Clapham Christian Classical School

Clapham Journal

Religious Affections and the Moral Imagination

By Doug Reynolds, Head of School

 

What sort of person are you? Are you an Intellectual or a Feeler? Are you more cognitive or more emotional? More focused on the head or the heart? So many of us categorize ourselves or others as either one or the other. At Clapham, we talk about doing BOTH: educating the mind and engaging the heart. Why are both so important? Let me give you a little background….

 

Jonathan Edwards

Reflect back on Dr. Todd Wilson’s talk at our Fall Benefit, where he made a passionate plea for us as believers not to forget the heart. His talk echoed Jonathan Edwards, one of the more brilliant Americans who ever lived: He was a pastor in the early 18th century, but also had a keen scientific mind.

 

He said we should train our “religious affections”:

 

“It is evident that religion consists so much in affection, as that without holy affection there is no true religion; and no light in the understanding is good which does not produce holy affection in the heart: no habit or principle in the heart is good which has no such exercise; and no external fruit is good which does not proceed from such exercises.” (Jonathan Edwards, The Religious Affections)

 

If you head back over to England not too long after, we meet Edmund Burke, a statesman and political philosopher of the mid-18th century who was a generation older than William Wilberforce and also a Member of Parliament.  He coined the phrase “Moral Imagination” which one scholar has explained this way: by this “moral imagination,” Burke signifies that power of ethical perception which strides beyond the barriers of private experience and momentary events “especially,” as the dictionary has it, “the higher form of this power exercised in poetry and art.” The moral imagination aspires to the apprehending of right order in the soul and right order in the commonwealth. This moral imagination was the gift and the obsession of Plato and Virgil and Dante.

Russell Kirk – a conservative political philosopher of the mid twentieth century wrote a book called “The Moral Imagination”: here’s how he defined it:

“The moral imagination is an enduring source of inspiration that elevates us to first principles as it guides us upwards towards virtue and wisdom and redemption.” (Russell Kirk. “The Moral imagination.” in Literature and Belief Vol. 1 (1981), 37–49)

 

So, how do we cultivate these inspirational ideas that lead to character development and virtue in children (and in people as old as me)?

 

I think we can get some help from CS Lewis, who seems to address the inspiration for this moral imagination in The Magicians Nephew.

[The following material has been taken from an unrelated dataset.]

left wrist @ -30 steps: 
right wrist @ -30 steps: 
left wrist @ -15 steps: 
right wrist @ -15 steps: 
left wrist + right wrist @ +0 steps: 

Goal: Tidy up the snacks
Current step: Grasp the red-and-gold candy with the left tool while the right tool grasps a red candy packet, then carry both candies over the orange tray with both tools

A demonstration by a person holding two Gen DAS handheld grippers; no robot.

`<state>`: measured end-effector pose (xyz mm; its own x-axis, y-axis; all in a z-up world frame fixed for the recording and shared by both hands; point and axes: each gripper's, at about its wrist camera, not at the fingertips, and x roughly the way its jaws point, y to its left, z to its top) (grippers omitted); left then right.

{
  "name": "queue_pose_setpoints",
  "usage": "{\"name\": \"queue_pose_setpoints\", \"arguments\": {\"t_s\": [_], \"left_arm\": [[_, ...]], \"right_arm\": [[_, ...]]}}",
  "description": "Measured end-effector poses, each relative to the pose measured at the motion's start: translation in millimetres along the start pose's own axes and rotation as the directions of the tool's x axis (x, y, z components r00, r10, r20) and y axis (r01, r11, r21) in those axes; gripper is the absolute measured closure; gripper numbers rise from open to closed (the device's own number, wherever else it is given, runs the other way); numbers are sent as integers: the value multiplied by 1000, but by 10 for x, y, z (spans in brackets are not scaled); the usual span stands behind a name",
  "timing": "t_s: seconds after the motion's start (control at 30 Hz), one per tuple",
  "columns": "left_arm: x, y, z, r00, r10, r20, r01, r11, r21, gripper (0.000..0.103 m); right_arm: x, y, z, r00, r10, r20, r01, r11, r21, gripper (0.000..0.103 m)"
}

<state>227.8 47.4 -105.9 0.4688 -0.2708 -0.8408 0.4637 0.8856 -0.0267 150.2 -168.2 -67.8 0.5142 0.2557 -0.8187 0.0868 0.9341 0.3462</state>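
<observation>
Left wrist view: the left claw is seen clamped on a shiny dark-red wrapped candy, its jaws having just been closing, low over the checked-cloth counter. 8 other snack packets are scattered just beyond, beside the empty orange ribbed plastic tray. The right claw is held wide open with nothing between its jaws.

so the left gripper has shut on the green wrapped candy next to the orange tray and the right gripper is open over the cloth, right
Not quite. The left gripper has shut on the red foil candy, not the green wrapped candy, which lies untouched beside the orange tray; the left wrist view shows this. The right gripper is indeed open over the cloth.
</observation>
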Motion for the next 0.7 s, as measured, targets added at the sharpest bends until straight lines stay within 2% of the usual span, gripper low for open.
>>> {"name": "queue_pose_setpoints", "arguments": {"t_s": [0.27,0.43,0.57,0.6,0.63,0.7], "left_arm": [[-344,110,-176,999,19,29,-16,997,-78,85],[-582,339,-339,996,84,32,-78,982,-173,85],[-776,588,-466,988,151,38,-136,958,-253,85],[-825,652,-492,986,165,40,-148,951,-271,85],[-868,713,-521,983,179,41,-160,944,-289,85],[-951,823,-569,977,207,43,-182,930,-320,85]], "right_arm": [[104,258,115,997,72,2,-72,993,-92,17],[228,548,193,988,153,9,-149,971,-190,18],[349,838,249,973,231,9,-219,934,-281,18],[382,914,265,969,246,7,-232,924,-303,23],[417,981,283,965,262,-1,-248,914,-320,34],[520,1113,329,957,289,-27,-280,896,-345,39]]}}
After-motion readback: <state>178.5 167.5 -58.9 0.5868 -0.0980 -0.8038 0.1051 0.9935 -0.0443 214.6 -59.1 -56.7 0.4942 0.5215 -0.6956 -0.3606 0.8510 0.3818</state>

During the opening chapter he describes Eustace as a boy who was not able to imagine much, had few friends and couldn’t relate to people well. Lewis attributes this to the fact that “he read all the wrong books” – only books filled with pictures and information. It was only through a dramatic and painful conversion later in the story that he became a changed boy.

 

 

The Magician's Nephew

Recent studies tracking adults’ ability to relate to others have noted that the only consistent factor that indicated a higher ability to have empathy and relate to others later in life was whether the person read fiction, poetry, or history.

 

So, the bottom line is READ GOOD BOOKS TO YOUR CHILDREN! Clapham’s reading list, for instance, is a gold mine. Buy these books, share them with others, or borrow many of them from the library. Spend time reading aloud to your children. The reading of classic texts helps shape the moral imagination and provides the foundation of ideas that can help a child (or any of us) be better equipped for relating to the world.

 

Of course, the nightly reading of scripture as a family helps put all this back into Edwards’ context – training both the mind and heart so that our “religious affections” are drawn to a deeper love of God.

 

And more than just reading them, talk about the books with your kids at the dinner table. Talk about current events. Engage in conversation. Last year when our leadership team had some training from our ERB expert, we asked about the best way to help our students raise their verbal reasoning scores on the test. Surprisingly, his answer was: dinner table conversations.

 

You’ll also hopefully have seen the two videos we posted in the New Observer recently. You are investing in a private school education for your child and these are two helpful videos (one from Andrew Kern of The CirCe Institute and one from a professor at Hillsdale) that describe how the Common Core requirements coming from Washington are moving us away from the ideas of Edwards, Burke, Kirk and Lewis. I won’t comment on the Common Core other than to say that we are pursuing a very different model with much more lofty objectives and goals for children.

 

Ultimately, the work of a sovereign God, through the Holy Spirit, is going to change and sustain our affections and create a Godward-orientation of our hearts and minds. Let us then prayerfully and diligently shepherd our children toward this end and marvel at what God does to use this to glorify Himself.